What you need to do: Working from the records below, repeat exactly the lines starting at the line that contains "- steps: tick" and ending at the line that contains "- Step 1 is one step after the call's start", inclusive.

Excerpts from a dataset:
--- START ---

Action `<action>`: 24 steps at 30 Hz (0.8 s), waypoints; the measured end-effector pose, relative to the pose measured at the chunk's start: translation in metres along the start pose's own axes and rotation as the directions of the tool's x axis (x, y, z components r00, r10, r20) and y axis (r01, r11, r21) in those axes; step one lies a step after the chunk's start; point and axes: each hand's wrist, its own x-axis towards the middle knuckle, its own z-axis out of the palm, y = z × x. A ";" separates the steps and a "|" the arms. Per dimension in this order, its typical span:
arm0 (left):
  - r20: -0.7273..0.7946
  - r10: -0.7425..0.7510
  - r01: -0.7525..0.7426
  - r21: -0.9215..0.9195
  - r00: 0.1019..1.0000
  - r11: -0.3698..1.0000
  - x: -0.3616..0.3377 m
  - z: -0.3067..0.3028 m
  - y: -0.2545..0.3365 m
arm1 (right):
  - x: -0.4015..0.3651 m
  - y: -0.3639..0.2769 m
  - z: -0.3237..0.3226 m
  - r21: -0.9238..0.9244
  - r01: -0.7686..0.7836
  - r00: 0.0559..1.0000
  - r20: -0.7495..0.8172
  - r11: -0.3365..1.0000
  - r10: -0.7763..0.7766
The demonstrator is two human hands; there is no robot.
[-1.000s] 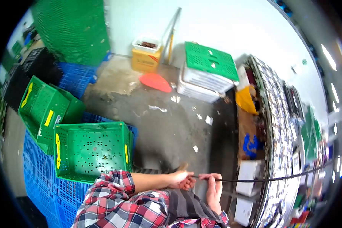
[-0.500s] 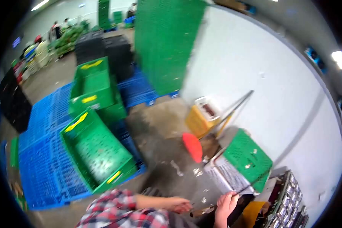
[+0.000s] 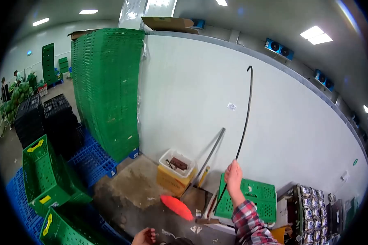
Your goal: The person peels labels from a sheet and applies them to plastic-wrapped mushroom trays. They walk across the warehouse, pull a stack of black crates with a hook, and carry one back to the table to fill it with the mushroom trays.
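Observation:
A long thin dark rod (image 3: 247, 116) with a hooked top stands nearly upright in front of the white wall. My right hand (image 3: 234, 176) is closed round it, and its lower part runs down past the green crate lid (image 3: 253, 199). At the bottom edge my left hand (image 3: 144, 237) has its fingers curled; whether it holds anything is hidden. A red oval object (image 3: 176, 207) lies on the floor between my hands and the yellow box (image 3: 173, 180), which has a white bin (image 3: 178, 162) on top.
Tall stacked green crates (image 3: 106, 90) stand left of the wall. Open green crates (image 3: 45, 175), blue pallets (image 3: 92, 157) and black crates (image 3: 61, 118) fill the left. A long-handled tool (image 3: 210, 155) leans on the wall. Packed trays (image 3: 313, 212) stand at lower right. People are far left.
The view has turned right and up. My right hand has risen with the rod, whose hooked end now stands high against the wall. My left hand is lower in view, at the bottom edge.

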 end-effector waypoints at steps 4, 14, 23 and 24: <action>-0.001 0.129 -0.129 -0.072 0.992 0.989 0.030 -0.021 0.040 | 0.134 0.015 0.072 -0.118 0.227 0.974 0.051 0.967 -0.222; -0.164 0.263 -0.300 -0.282 0.951 0.911 0.108 -0.018 0.161 | 0.494 0.059 0.175 -0.833 0.473 0.748 0.209 0.286 -0.630; -0.309 0.192 -0.312 -0.407 0.931 0.859 0.153 0.034 0.286 | 0.659 0.212 0.162 -0.750 0.533 0.654 0.073 0.391 -0.753; -0.318 0.181 -0.306 -0.403 0.931 0.862 0.157 0.034 0.295 | 0.657 0.208 0.172 -0.748 0.527 0.653 0.054 0.402 -0.756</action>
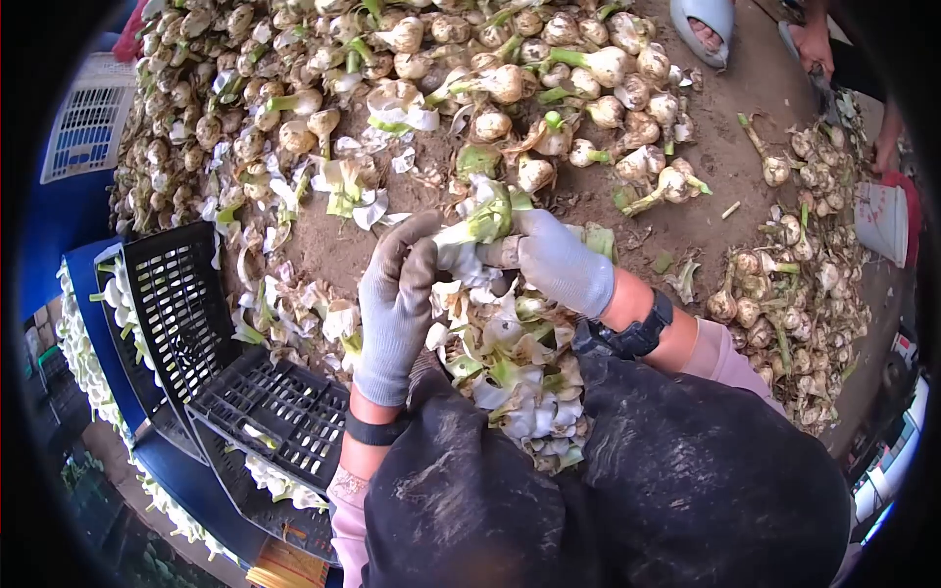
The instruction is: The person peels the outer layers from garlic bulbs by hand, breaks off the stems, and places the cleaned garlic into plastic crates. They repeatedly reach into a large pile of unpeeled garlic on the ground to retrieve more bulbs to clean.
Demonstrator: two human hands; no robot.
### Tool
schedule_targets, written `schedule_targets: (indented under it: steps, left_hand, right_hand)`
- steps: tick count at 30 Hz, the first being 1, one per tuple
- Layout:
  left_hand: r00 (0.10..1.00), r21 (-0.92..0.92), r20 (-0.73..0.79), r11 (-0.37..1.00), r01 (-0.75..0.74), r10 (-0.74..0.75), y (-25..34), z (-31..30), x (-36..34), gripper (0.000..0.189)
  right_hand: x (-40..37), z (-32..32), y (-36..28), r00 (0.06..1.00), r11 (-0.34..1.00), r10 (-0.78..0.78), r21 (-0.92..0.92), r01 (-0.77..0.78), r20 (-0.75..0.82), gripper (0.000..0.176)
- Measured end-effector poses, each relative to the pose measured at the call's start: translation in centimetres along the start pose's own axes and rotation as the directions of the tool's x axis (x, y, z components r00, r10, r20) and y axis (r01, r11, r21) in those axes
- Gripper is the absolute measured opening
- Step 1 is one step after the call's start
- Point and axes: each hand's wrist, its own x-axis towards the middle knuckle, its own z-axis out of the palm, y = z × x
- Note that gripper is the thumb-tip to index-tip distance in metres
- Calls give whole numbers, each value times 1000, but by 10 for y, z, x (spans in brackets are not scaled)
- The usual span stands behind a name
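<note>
Both of my hands wear dirty grey-white gloves and meet near the middle of the view. My left hand has its fingers closed on the left end of a garlic bulb with green and white layers. From the right, my right hand grips the same bulb near its stalk, fingers bent round it; its fingertips are partly hidden. Under my hands, between my knees, lies a heap of peeled-off skins. More loose skins are scattered on the soil just beyond.
A large pile of garlic bulbs spreads across the top, and another pile lies at right. Black crates stand at left, with white cleaned bulbs beside them. At top right are another person's hand and a white bucket.
</note>
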Motion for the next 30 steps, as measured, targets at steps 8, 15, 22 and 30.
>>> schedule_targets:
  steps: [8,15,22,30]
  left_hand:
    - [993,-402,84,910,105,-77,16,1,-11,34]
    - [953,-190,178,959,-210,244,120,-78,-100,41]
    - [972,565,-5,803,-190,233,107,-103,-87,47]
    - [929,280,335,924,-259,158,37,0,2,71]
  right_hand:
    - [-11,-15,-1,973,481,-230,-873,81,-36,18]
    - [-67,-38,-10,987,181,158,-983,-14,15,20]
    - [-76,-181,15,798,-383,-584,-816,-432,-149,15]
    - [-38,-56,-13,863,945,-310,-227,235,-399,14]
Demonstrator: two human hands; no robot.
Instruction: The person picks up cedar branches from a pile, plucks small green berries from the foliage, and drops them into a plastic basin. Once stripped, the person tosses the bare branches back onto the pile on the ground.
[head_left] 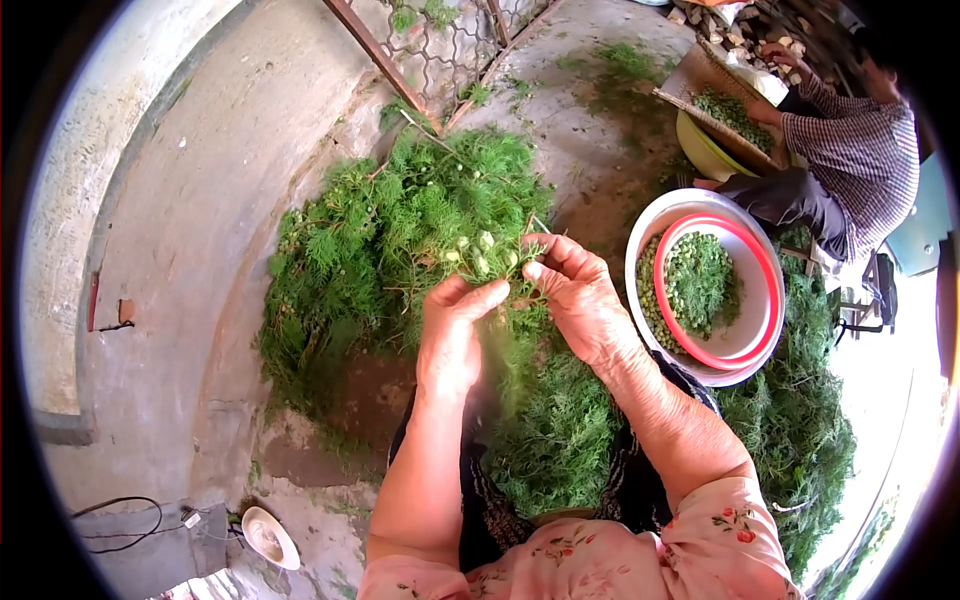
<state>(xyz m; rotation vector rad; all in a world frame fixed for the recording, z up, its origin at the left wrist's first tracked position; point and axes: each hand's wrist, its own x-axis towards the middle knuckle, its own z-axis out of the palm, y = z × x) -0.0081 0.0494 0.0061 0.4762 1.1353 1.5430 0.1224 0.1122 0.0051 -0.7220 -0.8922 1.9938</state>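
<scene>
Between my two hands is a green sprig (482, 256) with several pale green cones on it. My left hand (455, 325) pinches its lower left side between thumb and fingers. On the right side, my right hand (580, 295) has thumb and forefinger closed on the sprig near a thin stem. Beyond and below the hands lies a large heap of feathery green branches (350, 250). More cut greenery (560, 430) rests between my knees. To the right of my right hand, a red-rimmed basin (768, 300) holds green cones and leafy bits, inside a wider metal basin (640, 225).
At the upper right a co-worker in a checked shirt (850, 140) holds a woven tray (700, 75) of green cones over a yellow-green basin (700, 145). More branches (800, 430) lie at the right. A white hat-like object (270, 537) is at the lower left.
</scene>
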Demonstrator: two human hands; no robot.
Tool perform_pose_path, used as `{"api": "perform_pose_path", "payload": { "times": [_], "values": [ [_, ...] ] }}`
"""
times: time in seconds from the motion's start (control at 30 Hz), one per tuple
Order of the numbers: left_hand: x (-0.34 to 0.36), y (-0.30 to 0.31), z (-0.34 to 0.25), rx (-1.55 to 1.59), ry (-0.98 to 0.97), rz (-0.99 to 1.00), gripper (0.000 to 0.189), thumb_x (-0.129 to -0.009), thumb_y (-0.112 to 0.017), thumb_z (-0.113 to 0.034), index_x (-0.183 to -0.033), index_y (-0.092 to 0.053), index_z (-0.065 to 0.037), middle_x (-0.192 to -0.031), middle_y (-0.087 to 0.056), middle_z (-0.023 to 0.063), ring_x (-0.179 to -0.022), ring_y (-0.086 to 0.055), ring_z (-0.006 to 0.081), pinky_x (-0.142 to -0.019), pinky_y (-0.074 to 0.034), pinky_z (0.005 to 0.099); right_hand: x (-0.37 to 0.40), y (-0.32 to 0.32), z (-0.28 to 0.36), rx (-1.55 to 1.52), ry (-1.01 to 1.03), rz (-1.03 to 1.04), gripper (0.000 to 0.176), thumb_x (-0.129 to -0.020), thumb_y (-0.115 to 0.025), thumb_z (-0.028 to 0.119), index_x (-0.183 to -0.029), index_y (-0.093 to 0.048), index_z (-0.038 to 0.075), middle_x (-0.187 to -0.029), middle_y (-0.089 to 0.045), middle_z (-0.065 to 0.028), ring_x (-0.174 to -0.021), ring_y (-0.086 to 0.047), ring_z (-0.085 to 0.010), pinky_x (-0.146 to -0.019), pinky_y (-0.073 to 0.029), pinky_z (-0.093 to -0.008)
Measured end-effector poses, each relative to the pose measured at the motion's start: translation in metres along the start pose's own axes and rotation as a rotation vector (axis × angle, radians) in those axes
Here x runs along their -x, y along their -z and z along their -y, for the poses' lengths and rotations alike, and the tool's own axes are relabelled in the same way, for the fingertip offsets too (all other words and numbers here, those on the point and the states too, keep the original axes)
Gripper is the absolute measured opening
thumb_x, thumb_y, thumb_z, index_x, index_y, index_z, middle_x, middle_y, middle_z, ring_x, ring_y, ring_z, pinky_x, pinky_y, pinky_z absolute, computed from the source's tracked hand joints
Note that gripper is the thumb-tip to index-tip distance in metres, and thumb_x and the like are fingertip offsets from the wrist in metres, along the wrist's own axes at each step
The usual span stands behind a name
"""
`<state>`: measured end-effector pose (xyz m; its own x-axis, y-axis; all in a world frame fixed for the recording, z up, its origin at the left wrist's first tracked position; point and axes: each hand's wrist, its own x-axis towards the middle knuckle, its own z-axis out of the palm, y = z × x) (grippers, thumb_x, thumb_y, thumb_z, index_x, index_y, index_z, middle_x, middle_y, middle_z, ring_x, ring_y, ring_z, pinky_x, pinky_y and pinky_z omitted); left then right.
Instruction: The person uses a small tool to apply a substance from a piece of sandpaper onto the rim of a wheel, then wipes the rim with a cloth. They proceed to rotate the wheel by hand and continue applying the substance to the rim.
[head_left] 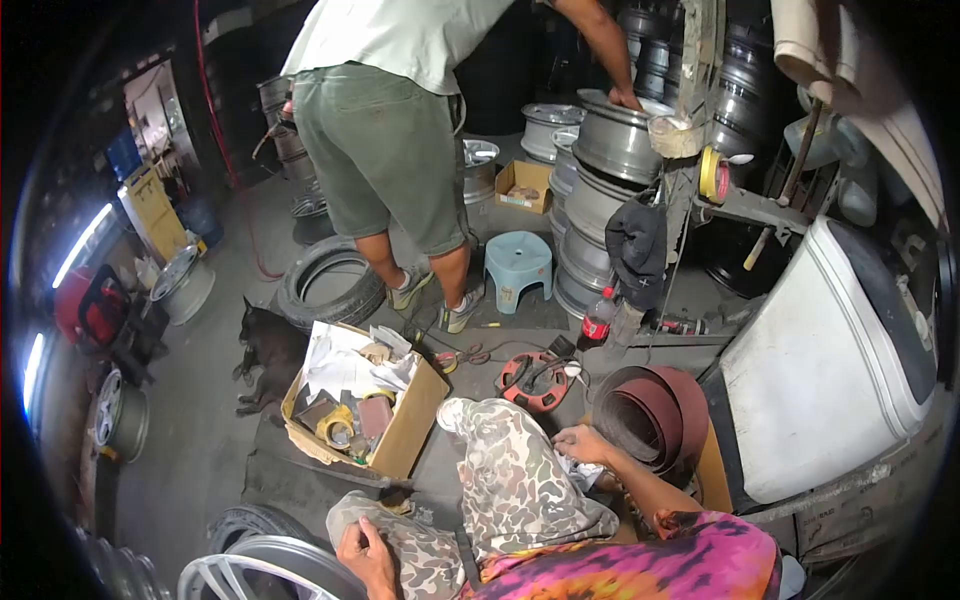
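My left hand [367, 558] rests on my left knee in camouflage trousers [520, 470], its thumb and fingers slightly apart, with nothing visible in it. Beside my other leg, my right hand [585, 445] is loosely bent with its fingers apart; no held object shows. Just below it lies a whitish cloth-like piece [580, 472], partly hidden by the forearm. Rolls of brown abrasive-looking sheet [680, 410] stand right of that hand. In front of my legs is an open cardboard box [412, 440] with papers, yellow tape rolls and blocks.
Another person [385, 130] stands ahead, one hand on stacked wheel rims [610, 135]. Near them are a blue stool [518, 262], a tyre [330, 285] and a dark dog [270, 350]. A red cable reel [535, 382], cola bottle [597, 322] and spoked rim [265, 570] are closer.
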<state>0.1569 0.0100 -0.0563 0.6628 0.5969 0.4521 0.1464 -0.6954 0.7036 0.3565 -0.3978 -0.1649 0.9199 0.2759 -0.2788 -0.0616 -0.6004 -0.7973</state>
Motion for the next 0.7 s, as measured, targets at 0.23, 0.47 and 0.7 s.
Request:
{"api": "perform_pose_path", "payload": {
  "times": [0.23,0.47,0.7],
  "values": [
    [0.007,0.005,0.009,0.117,0.007,-0.032,0.028,-0.089,-0.063,-0.004,-0.065,-0.051,0.004,-0.057,-0.048,0.0165,-0.049,-0.042,0.0305,-0.051,-0.033,0.0413,0.033,0.002,0.03,0.247,0.047,-0.018,0.031,-0.087,-0.066,0.025,-0.111,-0.072,0.006,-0.101,-0.073,-0.0164,-0.087,-0.072,-0.0254,-0.081,-0.055,-0.0376],
    [0.01,0.013,0.013,0.2,-0.017,-0.072,0.029,-0.088,-0.064,-0.004,-0.064,-0.049,0.005,-0.057,-0.046,0.0166,-0.05,-0.041,0.031,-0.051,-0.032,0.0418,0.038,0.027,0.071,0.364,0.333,-0.235,0.025,-0.087,-0.068,0.023,-0.106,-0.073,0.008,-0.096,-0.065,-0.0146,-0.091,-0.068,-0.0281,-0.081,-0.052,-0.0376],
    [0.013,0.017,0.018,0.158,-0.022,-0.022,0.031,-0.091,-0.062,-0.006,-0.066,-0.047,0.006,-0.057,-0.042,0.0148,-0.051,-0.036,0.0238,-0.052,-0.031,0.0388,0.06,0.038,0.185,0.15,0.44,-0.454,0.021,-0.09,-0.067,0.019,-0.104,-0.073,0.005,-0.095,-0.065,-0.0121,-0.083,-0.063,-0.0236,-0.076,-0.05,-0.0368]
  ]
}}
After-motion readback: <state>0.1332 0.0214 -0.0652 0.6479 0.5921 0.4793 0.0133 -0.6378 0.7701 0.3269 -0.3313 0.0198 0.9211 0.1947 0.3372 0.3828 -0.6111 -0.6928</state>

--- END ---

Task answer:
- steps: tick count at 30 Hz, the first being 1, one per tuple
- Layout:
  left_hand: r00 (0.10..1.00), r21 (-0.92..0.92), r20 (-0.73..0.79), r11 (-0.37..1.00), r01 (-0.75..0.74), r10 (-0.74..0.75), y (-25..34), z (-31..30), x (-36..34), gripper (0.000..0.189)
  right_hand: x (-40..37), z (-32..32), y (-36..28), r00 (0.06..1.00), r11 (-0.34..1.00), r10 (-0.78..0.78), r21 (-0.92..0.92), r01 (-0.77..0.78), r20 (-0.75..0.82), gripper (0.000..0.176)
- Measured end-effector poses, each relative to the pose measured at the call's start: translation in centimetres along the start pose's own axes and rotation as the directions of the tool's x axis (x, y, z components r00, r10, r20) and y axis (r01, r11, r21) in those axes
- Gripper is the absolute measured opening
- Step 1 is one step after the call's start

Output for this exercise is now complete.